Laut Auftrag der Bezirkshauptmannschaft hat die Stadtgemeinde Grulich nach den Bestimmungen des Kriegsleistungsgesetzes folgendes Getreide für Militärzwecke zu liefern: Im Oktober 90 q Roggen, im November 20 q Weizen und im Dezember 50 q Hafer.5
1. November 1914: Heute fand unter Mitwirkung sämtlicher Vereine Grulichs ein Soldatentag für Kriegsfürsorgezwecke in Grulich und Umgebung statt, bei dem Kokarden, Medaillons und Rechnungszettel verkauft wurden. Der Ertrag betrug in Grulich 521,10 Kronen und in den nächsten Gemeinden 195,40 Kronen, zusammen also 716,50 Kronen. Dieser Betrag wurde an das Kriegsfürsorgeamt beim Ministerium des Innern eingesandt.
4. November 1914: Die hiesige Bevölkerung wurde mittels Kundmachung auf die Gefahr des Auftretens einer Blatternepidemie aufmerksam gemacht. Jeder solle sich in eigenem Interesse impfen bzw. wieder impfen lassen.
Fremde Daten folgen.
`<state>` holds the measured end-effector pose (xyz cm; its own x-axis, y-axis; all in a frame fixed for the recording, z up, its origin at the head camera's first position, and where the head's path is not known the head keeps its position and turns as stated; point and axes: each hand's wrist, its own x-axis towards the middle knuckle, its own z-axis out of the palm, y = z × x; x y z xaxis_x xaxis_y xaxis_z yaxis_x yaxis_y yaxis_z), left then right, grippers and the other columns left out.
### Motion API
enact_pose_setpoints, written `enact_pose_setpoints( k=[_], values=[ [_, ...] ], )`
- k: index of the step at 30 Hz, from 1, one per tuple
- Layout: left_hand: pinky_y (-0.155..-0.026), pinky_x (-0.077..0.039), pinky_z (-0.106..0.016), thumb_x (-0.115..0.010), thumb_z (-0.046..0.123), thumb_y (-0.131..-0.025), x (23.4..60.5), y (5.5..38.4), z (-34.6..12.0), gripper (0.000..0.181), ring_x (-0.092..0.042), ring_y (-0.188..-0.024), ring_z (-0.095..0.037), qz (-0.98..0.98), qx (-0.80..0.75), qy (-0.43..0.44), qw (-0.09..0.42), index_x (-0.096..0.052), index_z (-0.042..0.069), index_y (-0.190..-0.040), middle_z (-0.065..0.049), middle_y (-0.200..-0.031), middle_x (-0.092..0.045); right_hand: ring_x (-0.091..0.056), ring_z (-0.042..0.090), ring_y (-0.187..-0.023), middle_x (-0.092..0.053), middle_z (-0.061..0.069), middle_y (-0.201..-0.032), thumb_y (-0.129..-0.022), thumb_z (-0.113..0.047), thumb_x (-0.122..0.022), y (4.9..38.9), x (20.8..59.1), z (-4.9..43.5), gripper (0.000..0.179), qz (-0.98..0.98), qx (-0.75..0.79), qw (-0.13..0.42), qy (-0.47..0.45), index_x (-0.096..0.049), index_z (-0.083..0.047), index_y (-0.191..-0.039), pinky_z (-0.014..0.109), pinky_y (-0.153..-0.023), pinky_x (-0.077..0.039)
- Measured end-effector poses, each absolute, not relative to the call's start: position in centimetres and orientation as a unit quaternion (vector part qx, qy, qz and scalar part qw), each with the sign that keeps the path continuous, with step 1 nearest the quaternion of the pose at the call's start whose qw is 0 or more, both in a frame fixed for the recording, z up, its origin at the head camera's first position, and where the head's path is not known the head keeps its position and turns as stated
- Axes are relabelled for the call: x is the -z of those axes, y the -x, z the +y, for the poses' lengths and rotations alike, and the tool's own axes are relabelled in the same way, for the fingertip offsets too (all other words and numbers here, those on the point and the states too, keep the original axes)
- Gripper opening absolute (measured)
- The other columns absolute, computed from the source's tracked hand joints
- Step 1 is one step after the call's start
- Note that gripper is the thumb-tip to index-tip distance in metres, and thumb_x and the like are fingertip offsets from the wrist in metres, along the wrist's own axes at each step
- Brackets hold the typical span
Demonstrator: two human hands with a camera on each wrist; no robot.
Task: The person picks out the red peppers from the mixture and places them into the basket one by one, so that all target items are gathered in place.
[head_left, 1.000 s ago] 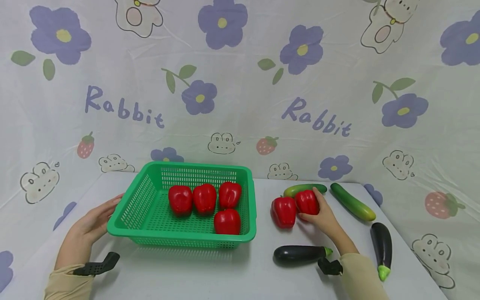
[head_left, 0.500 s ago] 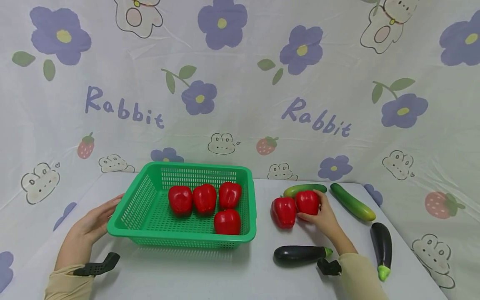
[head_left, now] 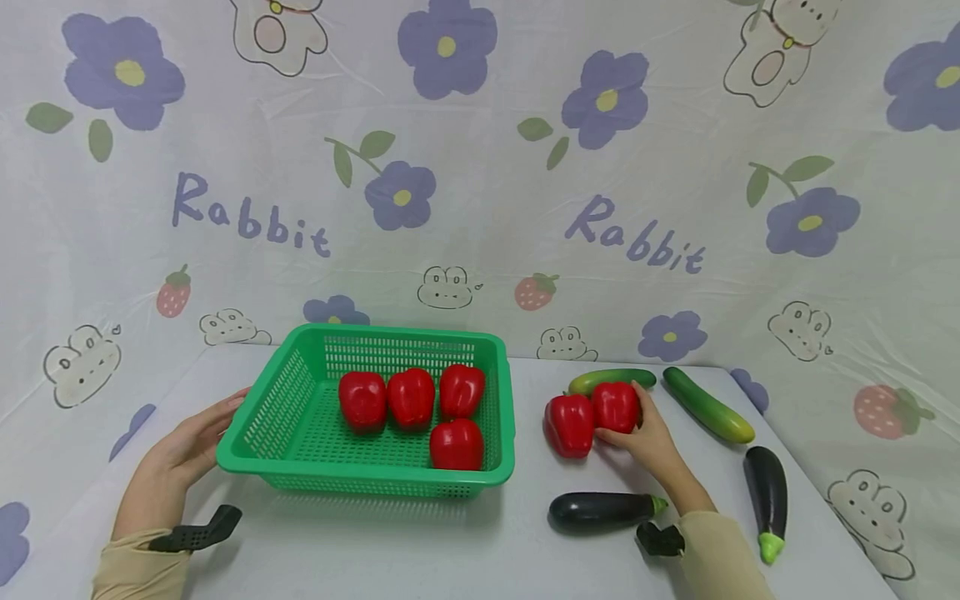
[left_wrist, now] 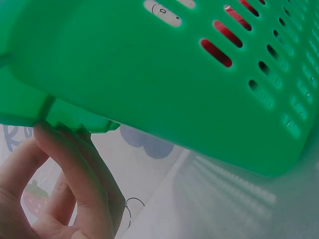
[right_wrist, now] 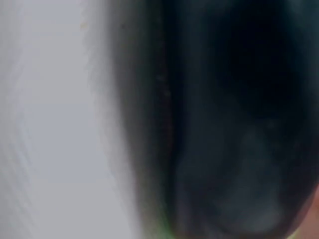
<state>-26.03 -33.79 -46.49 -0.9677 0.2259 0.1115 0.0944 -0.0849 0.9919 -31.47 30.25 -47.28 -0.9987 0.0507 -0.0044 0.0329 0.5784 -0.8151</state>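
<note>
A green plastic basket stands left of centre with several red bell peppers in it. My left hand is at its left side, pinching the rim; the left wrist view shows the fingertips against the rim's edge. Right of the basket, two more red bell peppers sit side by side on the table. My right hand grips the right one, thumb at the front and fingers behind its right side. The left one stands against it. A blurred eggplant fills much of the right wrist view.
A cucumber lies just behind the gripped pepper, another cucumber to its right. One eggplant lies in front, close to the right wrist; a second eggplant lies near the table's right edge. A patterned cloth hangs behind.
The right hand's fingers have shifted slightly on the pepper, which has turned a little upright. The left hand and the basket have stayed in place.
</note>
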Motion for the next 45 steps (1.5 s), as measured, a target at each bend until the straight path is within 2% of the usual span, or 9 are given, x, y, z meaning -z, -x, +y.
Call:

Öffentliche Impfungen fanden am 16. und 19. Oktober, die Impfungen der Schulkinder am 27. und 28. Oktober und 3. November im städtischen Sitzungssaal statt.
Laut der am 24. Oktober eingetroffenen Einberufungskundmachung haben sich die militärisch nicht gedienten Landsturmmänner der Geburtsjahre 1878 bis 1890 bis Ende Oktober zu melden. Gemeldet haben sich 163 Mann.
5. November 1914: Von den galizischen Flüchtlingen wurden die hier befindlichen Polen heute nach Chotzen befördert, wo ein Barackendorf für 20.000 Personen gebaut wurde. Von hier sind 43 Personen abgereist, die übrigen Flüchtlinge – Ruthenen – blieben hier zurück. Die meisten der Leute sind sehr ungern von hier fort, sie meinten ‚hier die Leute so gut’.
9. November 1914: Von unserem städtischen Kassier Hans Philipp, der auf dem nördlichen Kriegsschauplatz verschollen war, empfingen wir heute aus Russland bei St. Petersburg eine Karte, laut welcher er sich in russischer Gefangenschaft befindet. Über diese Nachricht, dass er noch glücklich am Leben ist, freuten sich nicht nur seine Angehörigen, sondern diese Kunde wurde allgemein begrüßt.
Schon vorige Woche war von Herrn Josef Pfertner ein Brief aus Sibirien an der chinesischen Grenze eingetroffen, wo er sich auch in Gefangenschaft befindet. Dieser Brief wanderte durch die halbe Stadt.